Re: One source of constant annoyance identified

Lists: pgsql-general
From: "Markus Wollny" <Markus(dot)Wollny(at)computec(dot)de>
To: <pgsql-general(at)postgresql(dot)org>
Subject: Re: One source of constant annoyance identified
Date: 2002-06-28 11:25:16
Message-ID: 2266D0630E43BB4290742247C8910575014CE2B3@dozer.computec.de
Views: Raw Message | Whole Thread | Download mbox | Resend email
Lists: pgsql-general

Hi!

It seems I found one of the queries which suck up memory as if there
were terabytes available.

If a user starts a search for e.g. "Ich brauche Mitleid" on one of our
websites (site-ID is 43 in this example), we construct our select like
this:

select MESSAGE.BOARD_ID
, MESSAGE.THREAD_ID
, MESSAGE.MESSAGE_ID
, MESSAGE.TITLE
, MESSAGE.USER_ID
, USERS.LOGIN
, USERS.STATUS
, USERS.RIGHTS
, to_char(MESSAGE.CREATED,'DD.MM.YY
hh24:mi') as DATUM
, MESSAGE.COUNT_REPLY

, (select count(*) from
CT_COM_USER_THREAD_FOLLOW where USER_ID= '484387' and
thread_id=MESSAGE.THREAD_ID) as TFUID

from CT_COM_BOARD_MESSAGE MESSAGE
, CT_COM_USER
USERS
, CT_COM_BOARD_RULES READRULE
, CT_COM_SITE_BOARDS SITE
where SITE.SITE_ID = '43'

and
(
lower(MESSAGE.TEXT) like '%ich%'
or lower(MESSAGE.TEXT) like 'ich%'
or lower(MESSAGE.TEXT) like '%ich'

or lower(MESSAGE.TITLE) like '%ich%'
or lower(MESSAGE.TITLE) like 'ich%'
or lower(MESSAGE.TITLE) like '%ich'

)

and
(
lower(MESSAGE.TEXT) like '%brauche%'
or lower(MESSAGE.TEXT) like 'brauche%'
or lower(MESSAGE.TEXT) like '%brauche'

or lower(MESSAGE.TITLE) like '%brauche%'
or lower(MESSAGE.TITLE) like 'brauche%'
or lower(MESSAGE.TITLE) like '%brauche'

)

and
(
lower(MESSAGE.TEXT) like '%mitleid%'
or lower(MESSAGE.TEXT) like 'mitleid%'
or lower(MESSAGE.TEXT) like '%mitleid'

or lower(MESSAGE.TITLE) like '%mitleid%'
or lower(MESSAGE.TITLE) like 'mitleid%'
or lower(MESSAGE.TITLE) like '%mitleid'

)

and MESSAGE.STATE_ID = 0
and MESSAGE.USER_ID =
USERS.USER_ID
and USERS.STATUS > 0
and SITE.BOARD_ID =
MESSAGE.BOARD_ID
and READRULE.BOARD_ID =
MESSAGE.BOARD_ID
and READRULE.RULE_ID = 1
and READRULE.VALUE <= '5'
order by MESSAGE.LAST_REPLY desc

Now I think it's the bit with the LIKEs that kills us, especially as the
database refuses to create an index on MESSAGE.TEXT for it being to big
or whatever - search me, but it just wouldn't do it (the field is of
type varchar with a maximum length of 10,000 characters). This query is
a true killer, taking over 2 minutes to complete while eating up more
than a quarter of a gig of memory. Oracle wasn't too bothered about this
one, but now PostgreSQL seems to act very differently...
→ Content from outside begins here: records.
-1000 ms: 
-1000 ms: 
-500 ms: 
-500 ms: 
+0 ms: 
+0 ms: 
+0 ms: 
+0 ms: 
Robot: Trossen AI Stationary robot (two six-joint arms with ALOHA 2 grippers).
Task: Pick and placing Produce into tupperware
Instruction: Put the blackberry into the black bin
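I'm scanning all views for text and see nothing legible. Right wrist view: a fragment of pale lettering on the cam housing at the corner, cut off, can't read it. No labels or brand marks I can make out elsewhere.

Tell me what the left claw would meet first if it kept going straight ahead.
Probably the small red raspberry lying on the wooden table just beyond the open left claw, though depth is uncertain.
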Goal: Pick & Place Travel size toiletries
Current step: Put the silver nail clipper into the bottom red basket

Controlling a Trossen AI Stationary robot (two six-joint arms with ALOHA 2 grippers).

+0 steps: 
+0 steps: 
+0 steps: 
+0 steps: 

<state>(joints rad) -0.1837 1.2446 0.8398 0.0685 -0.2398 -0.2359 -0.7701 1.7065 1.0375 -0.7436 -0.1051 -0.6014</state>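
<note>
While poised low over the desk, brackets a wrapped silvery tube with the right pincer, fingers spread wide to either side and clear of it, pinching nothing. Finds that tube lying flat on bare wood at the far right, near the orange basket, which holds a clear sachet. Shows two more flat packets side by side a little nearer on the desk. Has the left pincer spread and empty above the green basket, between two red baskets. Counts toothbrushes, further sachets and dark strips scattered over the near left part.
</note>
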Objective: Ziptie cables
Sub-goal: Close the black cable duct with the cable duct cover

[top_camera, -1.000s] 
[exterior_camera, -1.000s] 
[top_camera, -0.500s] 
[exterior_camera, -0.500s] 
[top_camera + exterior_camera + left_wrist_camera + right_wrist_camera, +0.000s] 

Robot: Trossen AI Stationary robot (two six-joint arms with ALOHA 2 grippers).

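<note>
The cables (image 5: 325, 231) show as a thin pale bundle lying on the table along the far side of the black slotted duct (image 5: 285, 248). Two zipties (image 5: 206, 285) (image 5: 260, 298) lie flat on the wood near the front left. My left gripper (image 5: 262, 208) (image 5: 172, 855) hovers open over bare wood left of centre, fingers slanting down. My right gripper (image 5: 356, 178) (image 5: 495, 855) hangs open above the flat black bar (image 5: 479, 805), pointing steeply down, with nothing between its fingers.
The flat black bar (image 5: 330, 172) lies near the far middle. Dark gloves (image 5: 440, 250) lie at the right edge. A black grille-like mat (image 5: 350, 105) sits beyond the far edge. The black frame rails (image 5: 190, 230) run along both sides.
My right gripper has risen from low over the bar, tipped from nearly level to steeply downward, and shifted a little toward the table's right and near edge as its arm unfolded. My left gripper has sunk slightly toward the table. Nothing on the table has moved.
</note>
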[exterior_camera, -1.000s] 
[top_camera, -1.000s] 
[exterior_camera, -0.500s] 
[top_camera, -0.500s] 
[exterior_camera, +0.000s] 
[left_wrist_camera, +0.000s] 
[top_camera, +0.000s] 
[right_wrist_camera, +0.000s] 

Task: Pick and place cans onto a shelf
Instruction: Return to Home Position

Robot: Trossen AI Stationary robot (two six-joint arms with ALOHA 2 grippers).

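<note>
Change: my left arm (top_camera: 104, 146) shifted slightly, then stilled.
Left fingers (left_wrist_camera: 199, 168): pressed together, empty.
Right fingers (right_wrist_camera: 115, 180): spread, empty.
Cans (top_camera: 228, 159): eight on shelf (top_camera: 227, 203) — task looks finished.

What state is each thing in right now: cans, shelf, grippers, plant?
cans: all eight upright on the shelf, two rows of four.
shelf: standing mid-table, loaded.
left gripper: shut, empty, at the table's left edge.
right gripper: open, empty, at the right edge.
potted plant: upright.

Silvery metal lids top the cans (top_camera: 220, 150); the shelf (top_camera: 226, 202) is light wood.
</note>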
Now as far as I searched through the docs and the archives, there's this
fulltext-search method provided in CONTRIB
(http://developer.postgresql.org/cvsweb.cgi/pgsql/contrib/fulltextindex/
?only_with_tag=REL7_2_STABLE); is this an equivalent of the
conText-cartridge provided by Oracle? This lack for a full-text-search
might be the main issue in our attempts to migrate from Oracle to
PostgreSQL, so to me it looks like it might just be the saving straw.
Please feel free to correct me if I'm wrong...

I never had much experience with this CVS-system and as yet left it to
those ambitous enough to tinker with the innards of their projects, but
right now it seems like I am forced to risk a try... Unfortunately from
my point of view this thing lacks a bit in terms of documentation - do I
need to recompile the whole of PostgreSQL or just this bit? How would I
go about installing it up to the point of actually running and making
use of it on two columns (TITLE and TEXT in the MESSAGE-table)?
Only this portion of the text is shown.